The Left Book Club also published several books on the impact of the Great Depression. This included George Orwell (The Road to Wigan Pier, March 1937), G.D.H. Cole and Margaret Cole, The Condition of Britain (April 1937), Wal Hannington (The Problem of the Distressed Areas (November 1937) and Ellen Wilkinson (The Town that was Murdered, September 1939).
The Spanish Civil War was another subject that was well-covered by the Left Book Club. This included Harry Gannes and Theodore Repard (Spain in Revolt, December 1936), Geoffrey Cox (Defence of Madrid, March 1937), Hewlett Johnson (Report of a Religious Delegation to Spain, May 1937), Hubertus Friedrich Loewenstein, A Catholic in Republican Spain (November 1937), Arthur Koestler (Spanish Testament, December 1937) and Frank Jellinek (The Civil War in Spain, June 1938). However, Victor Gollancz rejected the idea of publishing Homage to Catalonia. In the book George Orwell attempted to expose the propaganda disseminated by newspapers in Britain. This included attacks on both the right-wing press and the Daily Worker, a paper controlled by the Communist Party of Great Britain. Although one of the best books ever written about war, it sold only 1,500 copies during the next twelve years.
Gollancz had hoped to recruit 10,000 members in the first year. In fact, he achieved over 45,000. By the end of the first year the Left Book Club had had 730 local discussion groups, and it estimated that these were attended by an average total of 12,000 people every fortnight. As Ben Pimlott pointed out: "In April 1937 Gollancz launched the Left Book Club Theatre Guild with a full-time organiser; nine months later 200 theatre groups had been established, and 45 had already performed plays. Sporting activities and recreations were also catered for."

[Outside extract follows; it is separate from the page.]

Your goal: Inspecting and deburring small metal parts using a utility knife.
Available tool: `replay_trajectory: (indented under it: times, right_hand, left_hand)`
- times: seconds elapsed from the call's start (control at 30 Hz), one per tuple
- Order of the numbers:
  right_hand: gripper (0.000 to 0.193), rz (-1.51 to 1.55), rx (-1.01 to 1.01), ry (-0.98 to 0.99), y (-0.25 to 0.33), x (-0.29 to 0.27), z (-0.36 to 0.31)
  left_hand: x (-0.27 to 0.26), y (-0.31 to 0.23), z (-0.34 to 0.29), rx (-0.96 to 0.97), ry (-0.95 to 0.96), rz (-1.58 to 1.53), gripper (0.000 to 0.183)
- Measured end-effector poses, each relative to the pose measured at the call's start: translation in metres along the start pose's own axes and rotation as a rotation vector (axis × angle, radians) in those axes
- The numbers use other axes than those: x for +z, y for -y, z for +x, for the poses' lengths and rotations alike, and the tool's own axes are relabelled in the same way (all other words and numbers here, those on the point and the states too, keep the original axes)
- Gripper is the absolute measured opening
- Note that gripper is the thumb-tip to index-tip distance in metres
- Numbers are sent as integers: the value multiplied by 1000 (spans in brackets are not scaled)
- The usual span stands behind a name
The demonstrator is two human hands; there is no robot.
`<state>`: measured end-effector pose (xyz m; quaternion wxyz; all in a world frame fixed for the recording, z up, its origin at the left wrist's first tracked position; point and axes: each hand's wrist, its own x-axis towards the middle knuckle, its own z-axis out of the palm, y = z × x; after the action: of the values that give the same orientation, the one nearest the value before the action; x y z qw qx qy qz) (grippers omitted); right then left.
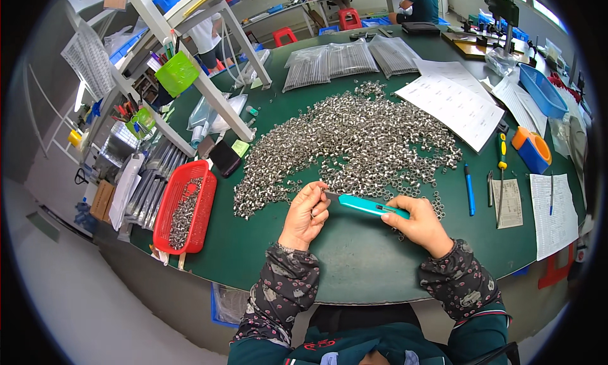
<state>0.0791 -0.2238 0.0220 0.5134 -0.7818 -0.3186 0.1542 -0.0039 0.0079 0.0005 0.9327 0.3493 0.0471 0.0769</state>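
My right hand (pixel 421 224) is wrapped round a teal utility knife (pixel 364 204), whose blade points left. The fingers of my left hand (pixel 306 216) are pinched together at the blade's tip; whatever small thing sits between them is too small to make out. Just beyond both hands spreads a wide heap of small shiny metal rings (pixel 354 134) on the green tabletop (pixel 354 270). A few loose rings lie close to my right hand. To the left, a red plastic basket (pixel 208 203) contains more small metal parts.
A black phone (pixel 225 158) and a white shelf post (pixel 218 102) stand left of the heap. Bagged metal rods (pixel 345 59) lie behind it. On the right are paper sheets (pixel 459 108), a blue pen (pixel 469 189), a yellow-handled screwdriver (pixel 502 151) and a blue tray (pixel 543 91). People sit and stand farther back.
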Motion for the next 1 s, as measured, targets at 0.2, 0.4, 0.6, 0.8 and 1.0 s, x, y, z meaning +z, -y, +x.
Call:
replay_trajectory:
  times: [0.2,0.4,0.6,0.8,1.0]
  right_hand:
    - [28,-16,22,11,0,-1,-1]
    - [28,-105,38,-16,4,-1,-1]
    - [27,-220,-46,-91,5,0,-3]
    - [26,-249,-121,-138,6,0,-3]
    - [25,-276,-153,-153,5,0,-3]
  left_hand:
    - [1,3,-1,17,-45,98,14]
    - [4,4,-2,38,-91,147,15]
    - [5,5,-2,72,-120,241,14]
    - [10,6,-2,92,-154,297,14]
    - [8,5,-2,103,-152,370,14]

The success of the Left Book Club encouraged socialists to believe there was a market for a left-wing weekly. Gollancz was approached by a group of Labour MPs that included Stafford Cripps, Aneurin Bevan, George Strauss and Ellen Wilkinson and it was agreed to start publishing Tribune. Gollancz joined the editorial board and William Mellor was recruited as editor. George Orwell, now recognised as Britain's leading left-wing writer, agreed to contribute articles and later became the literary editor of the paper.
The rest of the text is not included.